Isn't such a statement, by definition, a sign that the public schools are failing miserably?


 +   Like this comment
Posted by close reader
a resident of another community
on Sep 19, 2009 at 4:06 pm

Observer,

Thanks for the question. No, I don't think it is a sign that by definition they are failing miserably. School ain't what it used to be. In the "old days," people with a respect for learning (whether or not they were educated or uneducated, rich or poor, immigrant or native) sent their kids to school with the understanding that support for that education would be coming from the parents and community. (Even back then, not all kids succeeded -- calling into question the "100%" benchmark NCLB will soon require of all schools.)

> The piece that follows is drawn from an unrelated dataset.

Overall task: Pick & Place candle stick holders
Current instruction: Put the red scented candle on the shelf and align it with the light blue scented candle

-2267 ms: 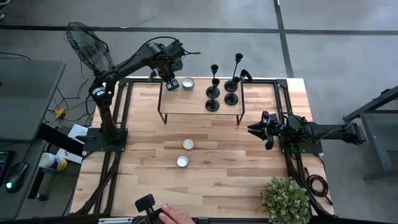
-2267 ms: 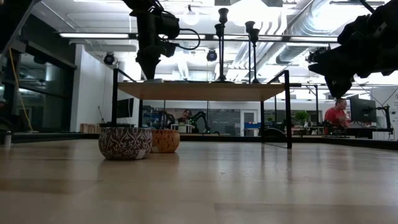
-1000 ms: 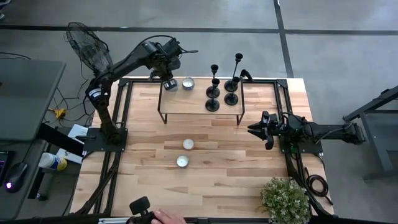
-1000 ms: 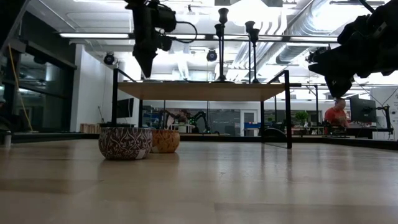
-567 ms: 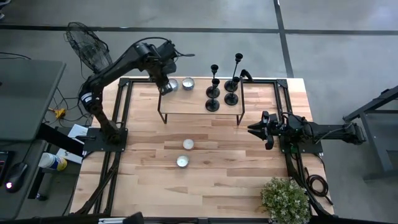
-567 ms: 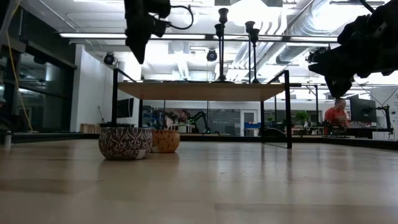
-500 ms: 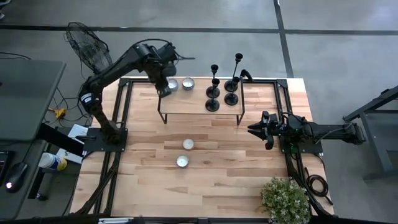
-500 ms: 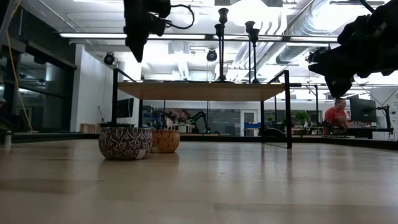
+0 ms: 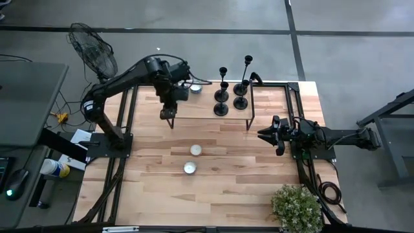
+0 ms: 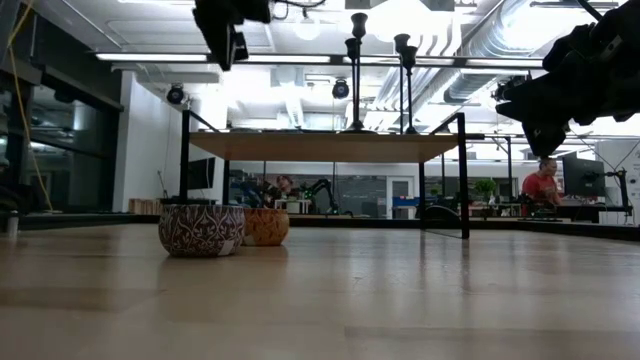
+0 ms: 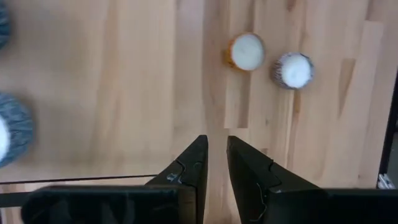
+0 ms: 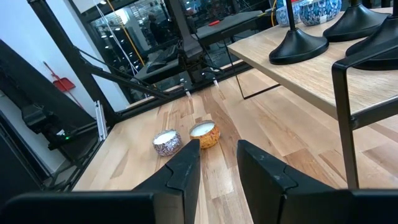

Not so anymore. These days, there are large numbers of kids in our schools who are there as a sort of day care. Their parents did not send them there to learn -- in fact their parents don't know or care much about learning.

This latter group are the kids I mean when I say they can't be taught. The more of them in a school, the worse that school's numbers are when the yearly reports come out. Then everybody is up in arms and blames the schools and says the administrators should be fired, etc. Those kids cannot be taught, because they were not raised to respect school, or learning, or teachers. For them, school is day care.

Many of them drop out before 11th grade or so, which is why the high school numbers are so much better.

By the way, none of this has ANYTHING to do with Obama's speech.


 +   Like this comment
Posted by Observer
a resident of Old Mountain View
on Sep 19, 2009 at 4:13 pm

I see your point, only let's not forget that in a classroom half full of learners and half full of non-learners, the teacher is most likely not fully challenging the learners given the distraction of the non-learners.

This all does have something to do with the Obama speech given that on one hand, there is little time available to sacrifice, and on the other, the non-learner day-care types really wouldn't get much from it any way.


 +   Like this comment
Posted by Claire
a resident of another community
on Sep 19, 2009 at 4:31 pm

The reason the speech was not made mandatory in MVWSD was because the real power in the school district are the people with money, which means Republican, and you can be assured that the money grubby superintendent is not about to cut that line off.


 +   Like this comment
Posted by SG
a resident of another community
on Sep 20, 2009 at 9:47 pm

Totally stupid. Take a look at the polling results for MV precincts. Obama won big in MV. People with money n MV are both R , D , and I.